(Stored items)
-.-.-

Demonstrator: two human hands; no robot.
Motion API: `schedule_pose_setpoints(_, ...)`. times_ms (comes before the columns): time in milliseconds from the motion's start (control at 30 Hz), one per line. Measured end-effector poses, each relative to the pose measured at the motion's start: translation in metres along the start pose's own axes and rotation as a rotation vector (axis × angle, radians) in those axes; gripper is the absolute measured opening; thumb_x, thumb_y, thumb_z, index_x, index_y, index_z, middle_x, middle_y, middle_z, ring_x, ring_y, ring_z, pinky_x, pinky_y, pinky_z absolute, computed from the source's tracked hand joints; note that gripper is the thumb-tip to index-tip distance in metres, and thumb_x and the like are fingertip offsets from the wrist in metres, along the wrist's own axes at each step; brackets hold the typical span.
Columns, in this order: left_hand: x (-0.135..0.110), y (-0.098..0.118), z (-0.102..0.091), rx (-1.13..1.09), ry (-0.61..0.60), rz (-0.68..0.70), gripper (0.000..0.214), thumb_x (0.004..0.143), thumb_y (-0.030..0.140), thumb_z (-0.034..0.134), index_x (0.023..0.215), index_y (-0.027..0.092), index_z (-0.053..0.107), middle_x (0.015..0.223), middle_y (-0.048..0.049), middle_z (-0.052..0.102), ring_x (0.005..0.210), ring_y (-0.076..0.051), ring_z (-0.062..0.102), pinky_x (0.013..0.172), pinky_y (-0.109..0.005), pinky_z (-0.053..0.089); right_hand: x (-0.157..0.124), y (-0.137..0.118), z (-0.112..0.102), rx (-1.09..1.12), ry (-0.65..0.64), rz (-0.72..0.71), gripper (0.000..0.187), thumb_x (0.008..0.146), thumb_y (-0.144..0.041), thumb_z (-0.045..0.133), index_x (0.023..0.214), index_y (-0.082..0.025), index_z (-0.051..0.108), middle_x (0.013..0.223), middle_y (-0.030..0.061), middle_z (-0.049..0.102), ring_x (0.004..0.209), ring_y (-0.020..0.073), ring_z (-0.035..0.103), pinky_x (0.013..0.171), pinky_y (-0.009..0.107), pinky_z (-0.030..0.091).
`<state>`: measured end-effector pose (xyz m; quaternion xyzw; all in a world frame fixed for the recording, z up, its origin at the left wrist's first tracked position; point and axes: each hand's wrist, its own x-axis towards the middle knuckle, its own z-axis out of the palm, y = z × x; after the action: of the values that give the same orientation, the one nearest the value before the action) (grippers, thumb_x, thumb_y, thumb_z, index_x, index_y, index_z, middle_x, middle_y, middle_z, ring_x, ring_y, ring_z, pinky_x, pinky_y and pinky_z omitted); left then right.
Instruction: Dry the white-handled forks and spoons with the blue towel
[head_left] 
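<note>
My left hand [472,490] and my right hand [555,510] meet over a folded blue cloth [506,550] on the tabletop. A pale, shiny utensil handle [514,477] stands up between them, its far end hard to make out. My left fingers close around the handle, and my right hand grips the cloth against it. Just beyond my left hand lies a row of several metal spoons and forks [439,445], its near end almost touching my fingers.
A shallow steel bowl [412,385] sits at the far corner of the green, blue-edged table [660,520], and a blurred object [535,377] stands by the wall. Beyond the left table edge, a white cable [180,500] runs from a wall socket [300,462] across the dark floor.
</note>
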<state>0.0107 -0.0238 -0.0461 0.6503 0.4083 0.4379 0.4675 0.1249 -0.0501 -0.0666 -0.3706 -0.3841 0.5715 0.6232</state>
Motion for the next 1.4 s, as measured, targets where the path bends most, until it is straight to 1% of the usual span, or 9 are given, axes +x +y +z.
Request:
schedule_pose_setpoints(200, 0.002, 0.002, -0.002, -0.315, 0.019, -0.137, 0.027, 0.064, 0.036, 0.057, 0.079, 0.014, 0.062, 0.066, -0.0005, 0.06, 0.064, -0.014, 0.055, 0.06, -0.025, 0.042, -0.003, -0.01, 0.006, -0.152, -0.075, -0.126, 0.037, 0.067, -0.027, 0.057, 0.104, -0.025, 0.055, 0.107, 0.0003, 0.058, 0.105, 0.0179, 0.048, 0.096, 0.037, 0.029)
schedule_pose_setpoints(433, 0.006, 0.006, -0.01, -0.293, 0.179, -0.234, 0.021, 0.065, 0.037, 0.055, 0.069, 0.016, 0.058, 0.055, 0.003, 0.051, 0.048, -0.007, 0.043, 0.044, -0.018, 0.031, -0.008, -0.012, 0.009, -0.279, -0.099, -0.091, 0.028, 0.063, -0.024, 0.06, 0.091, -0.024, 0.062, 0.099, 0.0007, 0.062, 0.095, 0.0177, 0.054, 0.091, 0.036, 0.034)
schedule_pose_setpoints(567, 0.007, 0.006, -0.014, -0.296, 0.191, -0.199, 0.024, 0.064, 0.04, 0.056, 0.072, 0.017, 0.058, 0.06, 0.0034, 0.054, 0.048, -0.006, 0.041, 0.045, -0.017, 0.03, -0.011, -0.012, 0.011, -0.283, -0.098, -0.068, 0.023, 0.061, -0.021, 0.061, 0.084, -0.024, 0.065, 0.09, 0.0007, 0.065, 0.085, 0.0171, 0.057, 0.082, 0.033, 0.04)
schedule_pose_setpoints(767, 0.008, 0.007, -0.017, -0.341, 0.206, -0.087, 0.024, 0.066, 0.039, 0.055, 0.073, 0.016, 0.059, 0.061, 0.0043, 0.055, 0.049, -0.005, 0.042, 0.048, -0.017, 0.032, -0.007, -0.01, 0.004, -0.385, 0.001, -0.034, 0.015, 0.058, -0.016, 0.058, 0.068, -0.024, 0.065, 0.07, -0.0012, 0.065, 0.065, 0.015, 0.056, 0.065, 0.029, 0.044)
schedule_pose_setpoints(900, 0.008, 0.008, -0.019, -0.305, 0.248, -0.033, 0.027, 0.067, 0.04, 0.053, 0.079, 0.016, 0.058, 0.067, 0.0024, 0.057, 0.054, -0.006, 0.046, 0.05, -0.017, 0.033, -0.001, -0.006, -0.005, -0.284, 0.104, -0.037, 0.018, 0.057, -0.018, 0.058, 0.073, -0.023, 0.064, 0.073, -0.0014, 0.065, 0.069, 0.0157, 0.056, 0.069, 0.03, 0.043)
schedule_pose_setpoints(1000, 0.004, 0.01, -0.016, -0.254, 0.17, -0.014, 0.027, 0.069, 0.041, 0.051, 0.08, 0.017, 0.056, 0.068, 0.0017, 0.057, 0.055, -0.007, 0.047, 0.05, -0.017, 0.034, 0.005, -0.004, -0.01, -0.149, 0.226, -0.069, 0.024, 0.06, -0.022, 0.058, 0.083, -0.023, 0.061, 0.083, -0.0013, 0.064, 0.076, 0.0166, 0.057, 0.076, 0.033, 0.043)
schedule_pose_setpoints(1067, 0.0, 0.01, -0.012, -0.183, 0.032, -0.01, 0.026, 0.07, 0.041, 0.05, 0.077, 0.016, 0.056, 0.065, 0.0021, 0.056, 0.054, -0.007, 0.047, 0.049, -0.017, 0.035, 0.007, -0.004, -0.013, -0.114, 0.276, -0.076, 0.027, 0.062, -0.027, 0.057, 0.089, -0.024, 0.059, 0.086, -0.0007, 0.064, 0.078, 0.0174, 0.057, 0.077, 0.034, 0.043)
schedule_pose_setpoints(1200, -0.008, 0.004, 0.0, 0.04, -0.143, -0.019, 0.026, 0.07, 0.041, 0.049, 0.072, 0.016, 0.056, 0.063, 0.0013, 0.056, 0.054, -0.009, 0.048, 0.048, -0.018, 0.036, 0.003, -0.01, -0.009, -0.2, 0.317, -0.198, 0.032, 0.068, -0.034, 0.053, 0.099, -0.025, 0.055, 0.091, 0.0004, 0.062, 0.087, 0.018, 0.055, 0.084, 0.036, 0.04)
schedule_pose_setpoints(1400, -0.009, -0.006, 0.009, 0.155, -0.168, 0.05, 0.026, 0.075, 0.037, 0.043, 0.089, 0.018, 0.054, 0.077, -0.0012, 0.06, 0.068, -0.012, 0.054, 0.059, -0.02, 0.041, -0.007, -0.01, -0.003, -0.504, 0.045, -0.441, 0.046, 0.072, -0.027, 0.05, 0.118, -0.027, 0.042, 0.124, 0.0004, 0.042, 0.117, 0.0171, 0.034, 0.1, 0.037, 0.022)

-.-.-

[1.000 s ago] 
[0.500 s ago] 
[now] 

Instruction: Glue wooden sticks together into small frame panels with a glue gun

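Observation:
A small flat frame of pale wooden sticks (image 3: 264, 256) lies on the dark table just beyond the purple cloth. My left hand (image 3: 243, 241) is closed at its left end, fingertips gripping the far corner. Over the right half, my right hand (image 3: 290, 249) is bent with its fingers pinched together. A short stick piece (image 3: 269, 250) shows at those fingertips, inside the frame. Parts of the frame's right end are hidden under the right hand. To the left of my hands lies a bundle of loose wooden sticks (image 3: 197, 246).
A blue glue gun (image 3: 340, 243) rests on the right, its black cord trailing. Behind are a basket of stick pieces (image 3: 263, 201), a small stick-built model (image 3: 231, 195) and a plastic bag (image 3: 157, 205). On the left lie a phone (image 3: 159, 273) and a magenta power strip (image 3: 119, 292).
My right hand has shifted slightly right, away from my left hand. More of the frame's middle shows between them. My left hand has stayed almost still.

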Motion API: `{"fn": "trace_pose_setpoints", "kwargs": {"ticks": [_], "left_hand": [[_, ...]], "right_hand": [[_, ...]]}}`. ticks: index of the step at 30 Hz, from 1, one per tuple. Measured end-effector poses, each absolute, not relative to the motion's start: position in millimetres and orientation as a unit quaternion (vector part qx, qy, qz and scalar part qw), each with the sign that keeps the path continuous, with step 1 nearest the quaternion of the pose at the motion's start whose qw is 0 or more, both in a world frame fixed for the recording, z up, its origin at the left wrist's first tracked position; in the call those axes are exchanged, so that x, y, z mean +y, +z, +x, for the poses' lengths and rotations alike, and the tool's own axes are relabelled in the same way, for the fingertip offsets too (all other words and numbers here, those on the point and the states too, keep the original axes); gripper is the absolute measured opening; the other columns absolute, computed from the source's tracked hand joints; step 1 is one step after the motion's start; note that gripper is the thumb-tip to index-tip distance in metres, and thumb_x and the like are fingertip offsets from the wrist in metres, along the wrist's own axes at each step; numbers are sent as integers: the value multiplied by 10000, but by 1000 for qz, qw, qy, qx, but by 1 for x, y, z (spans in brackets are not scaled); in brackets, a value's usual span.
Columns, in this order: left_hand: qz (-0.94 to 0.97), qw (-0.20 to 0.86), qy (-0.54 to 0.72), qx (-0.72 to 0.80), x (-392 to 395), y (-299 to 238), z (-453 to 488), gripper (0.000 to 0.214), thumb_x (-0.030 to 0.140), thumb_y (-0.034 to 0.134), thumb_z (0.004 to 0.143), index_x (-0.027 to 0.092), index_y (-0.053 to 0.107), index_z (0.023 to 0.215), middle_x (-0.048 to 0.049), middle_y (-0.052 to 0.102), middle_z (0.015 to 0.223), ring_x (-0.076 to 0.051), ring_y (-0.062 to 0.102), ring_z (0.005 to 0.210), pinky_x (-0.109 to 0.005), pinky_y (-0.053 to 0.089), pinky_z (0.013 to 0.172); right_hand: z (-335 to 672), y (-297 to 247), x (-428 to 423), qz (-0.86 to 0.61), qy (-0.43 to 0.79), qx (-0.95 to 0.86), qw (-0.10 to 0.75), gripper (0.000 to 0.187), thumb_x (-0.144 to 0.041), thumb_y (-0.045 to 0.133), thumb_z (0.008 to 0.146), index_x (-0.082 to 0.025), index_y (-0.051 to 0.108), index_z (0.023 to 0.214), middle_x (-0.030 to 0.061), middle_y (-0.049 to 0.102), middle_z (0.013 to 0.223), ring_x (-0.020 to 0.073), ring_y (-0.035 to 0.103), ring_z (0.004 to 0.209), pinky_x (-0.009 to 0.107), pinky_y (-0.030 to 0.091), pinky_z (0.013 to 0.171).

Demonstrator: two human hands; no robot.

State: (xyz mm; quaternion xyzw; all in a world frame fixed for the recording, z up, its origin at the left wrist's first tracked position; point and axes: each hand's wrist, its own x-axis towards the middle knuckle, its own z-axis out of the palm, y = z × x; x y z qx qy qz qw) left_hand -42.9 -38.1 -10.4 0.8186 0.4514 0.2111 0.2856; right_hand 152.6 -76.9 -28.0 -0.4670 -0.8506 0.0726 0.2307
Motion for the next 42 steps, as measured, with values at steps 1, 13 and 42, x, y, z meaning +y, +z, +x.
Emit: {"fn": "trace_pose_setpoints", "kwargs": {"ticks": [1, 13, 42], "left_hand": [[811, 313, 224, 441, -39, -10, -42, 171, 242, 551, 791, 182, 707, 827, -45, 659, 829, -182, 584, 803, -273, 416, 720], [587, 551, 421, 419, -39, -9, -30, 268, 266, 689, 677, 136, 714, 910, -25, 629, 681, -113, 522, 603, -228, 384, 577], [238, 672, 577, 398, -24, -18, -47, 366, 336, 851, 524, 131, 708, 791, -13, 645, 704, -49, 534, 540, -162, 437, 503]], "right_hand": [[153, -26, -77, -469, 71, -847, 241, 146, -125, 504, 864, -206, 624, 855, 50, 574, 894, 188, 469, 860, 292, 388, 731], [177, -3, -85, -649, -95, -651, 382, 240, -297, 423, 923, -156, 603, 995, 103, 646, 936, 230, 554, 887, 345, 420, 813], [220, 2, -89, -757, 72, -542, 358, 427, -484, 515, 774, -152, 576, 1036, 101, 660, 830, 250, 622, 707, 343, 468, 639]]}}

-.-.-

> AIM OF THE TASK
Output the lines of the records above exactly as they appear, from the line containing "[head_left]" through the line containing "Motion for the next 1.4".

> ANSWER FOR THIS EXERCISE
[head_left] 
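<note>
My left hand [472,490] and my right hand [555,510] meet over a folded blue cloth [506,550] on the tabletop. A pale, shiny utensil handle [514,477] stands up between them, its far end hard to make out. My left fingers close around the handle, and my right hand grips the cloth against it. Just beyond my left hand lies a row of several metal spoons and forks [439,445], its near end almost touching my fingers.
A shallow steel bowl [412,385] sits at the far corner of the green, blue-edged table [660,520], and a blurred object [535,377] stands by the wall. Beyond the left table edge, a white cable [180,500] runs from a wall socket [300,462] across the dark floor.
</note>
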<state>0.0107 -0.0238 -0.0461 0.6503 0.4083 0.4379 0.4675 0.1249 -0.0501 -0.0666 -0.3706 -0.3841 0.5715 0.6232</state>
Motion for the next 1.4 s, as measured, targets where the path bends most, until it is straight to 1% of the usual span, or 9 are given, axes +x +y +z.

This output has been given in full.